# [Task brief]
Because the images are not wanted, restate every line below word for word without them.

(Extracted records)
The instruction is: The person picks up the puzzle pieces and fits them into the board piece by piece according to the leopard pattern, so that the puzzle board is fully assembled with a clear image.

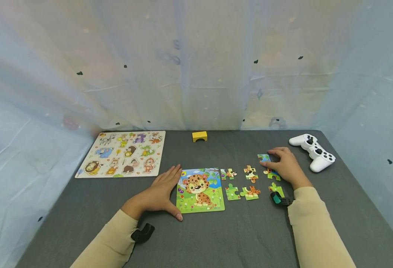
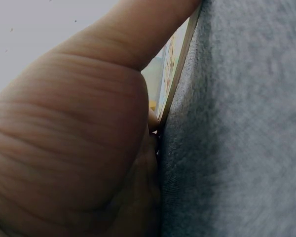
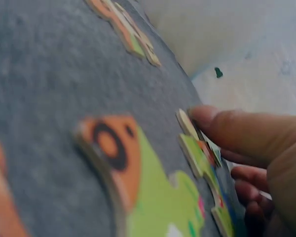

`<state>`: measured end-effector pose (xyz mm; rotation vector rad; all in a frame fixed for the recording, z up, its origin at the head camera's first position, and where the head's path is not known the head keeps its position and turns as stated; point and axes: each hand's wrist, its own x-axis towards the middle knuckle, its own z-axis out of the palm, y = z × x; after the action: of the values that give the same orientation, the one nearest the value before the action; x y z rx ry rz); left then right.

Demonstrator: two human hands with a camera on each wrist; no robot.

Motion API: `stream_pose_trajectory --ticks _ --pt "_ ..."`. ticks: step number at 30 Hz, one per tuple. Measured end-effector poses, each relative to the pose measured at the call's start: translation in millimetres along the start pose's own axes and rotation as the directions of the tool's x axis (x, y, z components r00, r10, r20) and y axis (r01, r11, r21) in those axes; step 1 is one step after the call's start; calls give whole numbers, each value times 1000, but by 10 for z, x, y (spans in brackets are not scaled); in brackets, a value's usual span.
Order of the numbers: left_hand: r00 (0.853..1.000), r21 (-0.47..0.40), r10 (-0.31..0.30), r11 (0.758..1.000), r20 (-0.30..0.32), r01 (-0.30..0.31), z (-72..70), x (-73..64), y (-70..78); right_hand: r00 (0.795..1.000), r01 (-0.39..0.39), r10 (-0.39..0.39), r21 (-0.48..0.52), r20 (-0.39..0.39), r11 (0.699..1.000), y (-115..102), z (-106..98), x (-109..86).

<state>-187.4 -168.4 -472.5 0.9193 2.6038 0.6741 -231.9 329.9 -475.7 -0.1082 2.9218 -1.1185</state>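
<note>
A square leopard puzzle board (image 1: 200, 193) lies flat on the grey table. My left hand (image 1: 163, 189) rests along its left edge, fingers straight and thumb spread near the lower corner; the palm fills much of the left wrist view. To the board's right, my right hand (image 1: 286, 167) pinches a blue-topped puzzle piece (image 1: 264, 158) between thumb and index finger. Another puzzle piece (image 1: 272, 174) lies partly under this hand. Closer to the wrist is a green and orange puzzle piece (image 3: 153, 197), large in the right wrist view.
Between board and right hand lie several loose pieces, including a leopard-face piece (image 1: 251, 172) and two touching lower pieces (image 1: 232, 192). An animal puzzle board (image 1: 122, 154) sits at left, a yellow arch block (image 1: 200, 136) at the back, a white game controller (image 1: 313, 150) at right.
</note>
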Motion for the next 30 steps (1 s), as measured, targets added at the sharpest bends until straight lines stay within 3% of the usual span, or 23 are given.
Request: stream_pose_trajectory --ticks 5,9,20,30 --pt "1000 -1 3 1000 -4 -3 2 5 -5 999 -47 47 3 -13 999 -61 21 16" --pt "1000 -3 2 1000 -6 -2 1 6 -3 998 -58 60 77 -25 995 -81 30 18" --pt "1000 -4 1 1000 -1 -1 -3 4 3 991 50 -18 243 -134 969 -281 -19 -38" --pt "1000 -12 5 1000 2 -5 -8 -5 11 996 89 -72 374 -58 923 -597 108 -43"
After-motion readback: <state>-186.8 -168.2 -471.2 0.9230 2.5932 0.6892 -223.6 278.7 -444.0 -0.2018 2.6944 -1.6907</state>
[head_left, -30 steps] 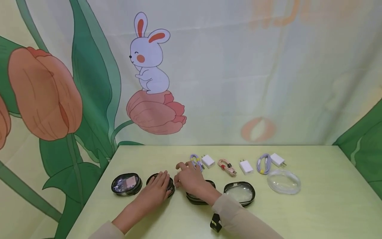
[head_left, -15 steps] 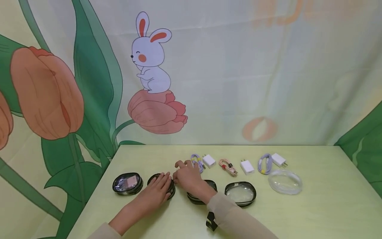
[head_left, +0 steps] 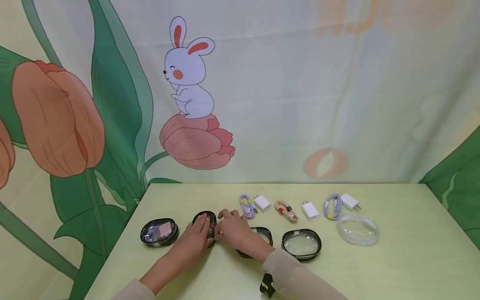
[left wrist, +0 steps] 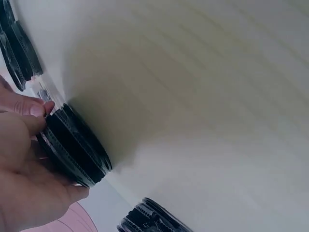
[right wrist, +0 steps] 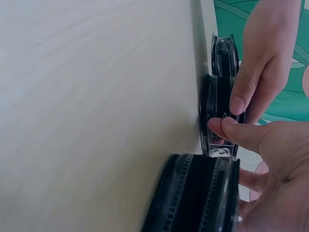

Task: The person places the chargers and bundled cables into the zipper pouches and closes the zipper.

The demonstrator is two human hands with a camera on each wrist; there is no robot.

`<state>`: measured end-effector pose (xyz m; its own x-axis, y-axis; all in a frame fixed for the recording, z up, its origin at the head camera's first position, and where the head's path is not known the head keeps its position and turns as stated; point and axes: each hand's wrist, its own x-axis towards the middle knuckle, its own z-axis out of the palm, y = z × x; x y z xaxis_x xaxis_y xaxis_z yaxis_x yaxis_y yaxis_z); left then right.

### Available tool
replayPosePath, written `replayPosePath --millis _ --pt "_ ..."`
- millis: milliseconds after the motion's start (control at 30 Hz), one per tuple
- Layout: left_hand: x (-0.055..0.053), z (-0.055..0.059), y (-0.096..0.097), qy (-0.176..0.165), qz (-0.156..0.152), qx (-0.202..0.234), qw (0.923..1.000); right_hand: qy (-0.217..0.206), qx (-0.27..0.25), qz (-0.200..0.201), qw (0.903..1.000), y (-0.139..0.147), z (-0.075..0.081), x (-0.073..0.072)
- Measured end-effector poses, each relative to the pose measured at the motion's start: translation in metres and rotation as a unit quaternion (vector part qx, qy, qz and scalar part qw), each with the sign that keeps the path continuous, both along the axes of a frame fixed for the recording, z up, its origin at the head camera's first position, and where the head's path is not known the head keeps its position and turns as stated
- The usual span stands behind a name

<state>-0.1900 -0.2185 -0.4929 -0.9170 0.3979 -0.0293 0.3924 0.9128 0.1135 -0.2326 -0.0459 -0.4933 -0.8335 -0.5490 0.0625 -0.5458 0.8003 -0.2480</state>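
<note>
A small oval zippered case [head_left: 213,217] with black trim and a clear top lies under my left hand [head_left: 191,237]. That hand's fingers spread over its top, and in the left wrist view the thumb sits against the black zippered side wall [left wrist: 72,145], so the hand grips the case. From the right, my right hand [head_left: 236,231] reaches to the same case. Its thumb and index finger pinch the zipper pull at the side wall in the right wrist view, though the pull is mostly hidden. Something red shows inside the case.
At left lies a similar case [head_left: 160,232] with a pink charger inside. Under the right forearm sits another case [head_left: 265,234]; an open-looking one [head_left: 301,243] and a clear oval lid [head_left: 358,229] follow. Coiled cables [head_left: 286,210] and white chargers [head_left: 309,211] line the back.
The oval case has turned from lying crosswise to pointing more away from me. My right hand has moved slightly down and right, now meeting the case's right side. The left hand stays on it.
</note>
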Motion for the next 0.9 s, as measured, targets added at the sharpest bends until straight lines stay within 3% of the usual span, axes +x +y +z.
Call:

# [Completed exercise]
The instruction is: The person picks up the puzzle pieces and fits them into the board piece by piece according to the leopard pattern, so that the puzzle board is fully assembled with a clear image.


`<state>`: measured end-effector pose (xyz mm; rotation vector rad; all in a frame fixed for the recording, z up, its origin at the head camera's first position, and where the head's path is not known the head keeps its position and turns as stated; point and axes: each hand's wrist, its own x-axis towards the middle knuckle, its own z-axis out of the palm, y = z × x; after the action: of the values that give the same orientation, the one nearest the value before the action; x y z rx ry rz); left then right.

Demonstrator: two human hands with a camera on each wrist; no robot.

Motion API: `stream_pose_trajectory --ticks _ --pt "_ ..."`. ticks: step number at 30 Hz, one per tuple. Measured end-effector poses, each relative to the pose measured at the call's start: translation in millimetres along the start pose's own axes and rotation as the directions of the tool's x axis (x, y, z components r00, r10, r20) and y axis (r01, r11, r21) in those axes; step 1 is one step after the call's start; calls give whole numbers, each value times 1000, but by 10 for z, x, y (spans in brackets are not scaled); in brackets, a value's usual span.
Order of the numbers: left_hand: r00 (0.853..1.000), r21 (-0.47..0.40), r10 (-0.31..0.30), r11 (0.758..1.000), r20 (-0.30..0.32), r01 (-0.30..0.31), z (-72..70), x (-73..64), y (-70..78); right_hand: r00 (0.795..1.000), r01 (-0.39..0.39), r10 (-0.39..0.39), r21 (-0.48..0.52), r20 (-0.39..0.39), r11 (0.699..1.000), y (-115..102), z (-106..98), x (-109..86).

<state>-187.4 -168.4 -472.5 0.9193 2.6038 0.6741 -231.9 329.9 -475.7 -0.1082 2.9218 -1.1185</state>
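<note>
A square leopard puzzle board (image 1: 200, 193) lies flat on the grey table. My left hand (image 1: 163, 189) rests along its left edge, fingers straight and thumb spread near the lower corner; the palm fills much of the left wrist view. To the board's right, my right hand (image 1: 286, 167) pinches a blue-topped puzzle piece (image 1: 264, 158) between thumb and index finger. Another puzzle piece (image 1: 272, 174) lies partly under this hand. Closer to the wrist is a green and orange puzzle piece (image 3: 153, 197), large in the right wrist view.
Between board and right hand lie several loose pieces, including a leopard-face piece (image 1: 251, 172) and two touching lower pieces (image 1: 232, 192). An animal puzzle board (image 1: 122, 154) sits at left, a yellow arch block (image 1: 200, 136) at the back, a white game controller (image 1: 313, 150) at right.
</note>
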Motion for the next 30 steps (1 s), as measured, targets added at the sharpest bends until straight lines stay within 3% of the usual span, or 23 are given.
Request: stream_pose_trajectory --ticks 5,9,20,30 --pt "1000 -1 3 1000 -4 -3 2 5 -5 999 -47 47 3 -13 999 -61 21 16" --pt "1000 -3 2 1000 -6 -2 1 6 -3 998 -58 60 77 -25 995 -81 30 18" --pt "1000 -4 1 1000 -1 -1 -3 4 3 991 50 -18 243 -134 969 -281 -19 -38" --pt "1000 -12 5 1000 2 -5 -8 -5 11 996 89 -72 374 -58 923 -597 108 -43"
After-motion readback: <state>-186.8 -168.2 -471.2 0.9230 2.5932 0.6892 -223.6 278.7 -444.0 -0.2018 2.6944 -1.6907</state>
[head_left, -30 steps] 
[head_left, -15 steps] 
[head_left, +0 steps] 
[left wrist, +0 steps] 
[right wrist, +0 steps] 

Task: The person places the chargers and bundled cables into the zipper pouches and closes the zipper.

The demonstrator is two human hands with a camera on each wrist; there is no robot.

`<state>`: measured end-effector pose (xyz m; its own x-axis, y-axis; all in a frame fixed for the recording, z up, its origin at the head camera's first position, and where the head's path is not known the head keeps its position and turns as stated; point and axes: each hand's wrist, its own x-axis towards the middle knuckle, its own z-axis out of the palm, y = z × x; x y z xaxis_x xaxis_y xaxis_z yaxis_x yaxis_y yaxis_z); left then right.

### Available tool
replayPosePath, written `replayPosePath --millis _ --pt "_ ..."`
- millis: milliseconds after the motion's start (control at 30 Hz), one per tuple
- Layout: left_hand: x (-0.055..0.053), z (-0.055..0.059), y (-0.096..0.097), qy (-0.176..0.165), qz (-0.156..0.152), qx (-0.202..0.234), qw (0.923..1.000); right_hand: qy (-0.217..0.206), qx (-0.27..0.25), qz (-0.200..0.201), qw (0.903..1.000), y (-0.139..0.147), z (-0.075..0.081), x (-0.073..0.072)
- Measured end-effector poses, each relative to the pose measured at the motion's start: translation in metres and rotation as a unit quaternion (vector part qx, qy, qz and scalar part qw), each with the sign that keeps the path continuous, both along the axes of a frame fixed for the recording, z up, its origin at the head camera's first position, and where the head's path is not known the head keeps its position and turns as stated
- The usual span stands behind a name

<state>-0.1900 -0.2185 -0.4929 -0.9170 0.3979 -0.0293 0.3924 0.9128 0.1135 -0.2326 -0.0459 -0.4933 -0.8335 -0.5490 0.0625 -0.5458 0.8003 -0.2480</state>
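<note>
A small oval zippered case [head_left: 213,217] with black trim and a clear top lies under my left hand [head_left: 191,237]. That hand's fingers spread over its top, and in the left wrist view the thumb sits against the black zippered side wall [left wrist: 72,145], so the hand grips the case. From the right, my right hand [head_left: 236,231] reaches to the same case. Its thumb and index finger pinch the zipper pull at the side wall in the right wrist view, though the pull is mostly hidden. Something red shows inside the case.
At left lies a similar case [head_left: 160,232] with a pink charger inside. Under the right forearm sits another case [head_left: 265,234]; an open-looking one [head_left: 301,243] and a clear oval lid [head_left: 358,229] follow. Coiled cables [head_left: 286,210] and white chargers [head_left: 309,211] line the back.
The oval case has turned from lying crosswise to pointing more away from me. My right hand has moved slightly down and right, now meeting the case's right side. The left hand stays on it.
</note>
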Motion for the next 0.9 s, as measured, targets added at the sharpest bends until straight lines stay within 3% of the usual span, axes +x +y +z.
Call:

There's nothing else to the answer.